In the next section, after completion of his education and after receiving employment as a reporter from Harry Luce at Time, White travels to Asia (1938-1945) to detail the three way struggle between the Japanese, Chiang K'ai-Shek (and his Nationalist forces), and Mao Tse-tung (and his Communist forces), with the U.S. supporting K'ai-Shek. While this era in China is all common knowledge and part of history, to see it the way that White writes it is to see it in an entirely new light. An example of this is when White takes the reader into the party conference (Communist), and reveals many details of Communist thinking that are rather unknown in the West. Also, here, as in almost any situation, White managed to ease his way into the confidence of these men of power, and therefore many parts of what he reveals in this book are not well known, such as how close the U.S. actually came to acieving harmony between the Nationalist and Communist forces. However, White's views on the matter of China differed sharply from those of his employer, Harry Luce (then owner of the Time-Life conglomerate), and so shortly after he left Asia he quit.

He next found employment from a variety of small papers and went to Europe (1948-1953) to detail the demilitarization of Germany and the reconstruction of the occupied countries. This section provides an excellent look at an era in history that has been forgotten by the majority of Americans. Take, for example, the European Joint Defense Force. This was a proposal under which all of the armies of the European nations would be joined as one. Long forgotten, this book sheds some new light on this fascinating proposal.

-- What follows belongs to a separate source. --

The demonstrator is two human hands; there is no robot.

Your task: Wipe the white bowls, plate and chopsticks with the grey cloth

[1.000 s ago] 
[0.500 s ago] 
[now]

Next, White returns home to America (1954-1963), where he publishes several books. He next follows Senator John F. Kennedy through his campaign for president up to his assassination. He was an intimate of Kennedy's, and this section of his book provides an excellent look at that era. He tells of the tear-filled meeting between himself and Jacqueline Kennedy shortly after President Kennedy's death in which he wrote the story that was to label the Kennedy years as the "Camelot" era of American history.

This book provides an excellent and in depth look at the world from 1915-1963, from White's (a liberal's) point of view. I recommend this book to the casual, interested, or scholarly reader.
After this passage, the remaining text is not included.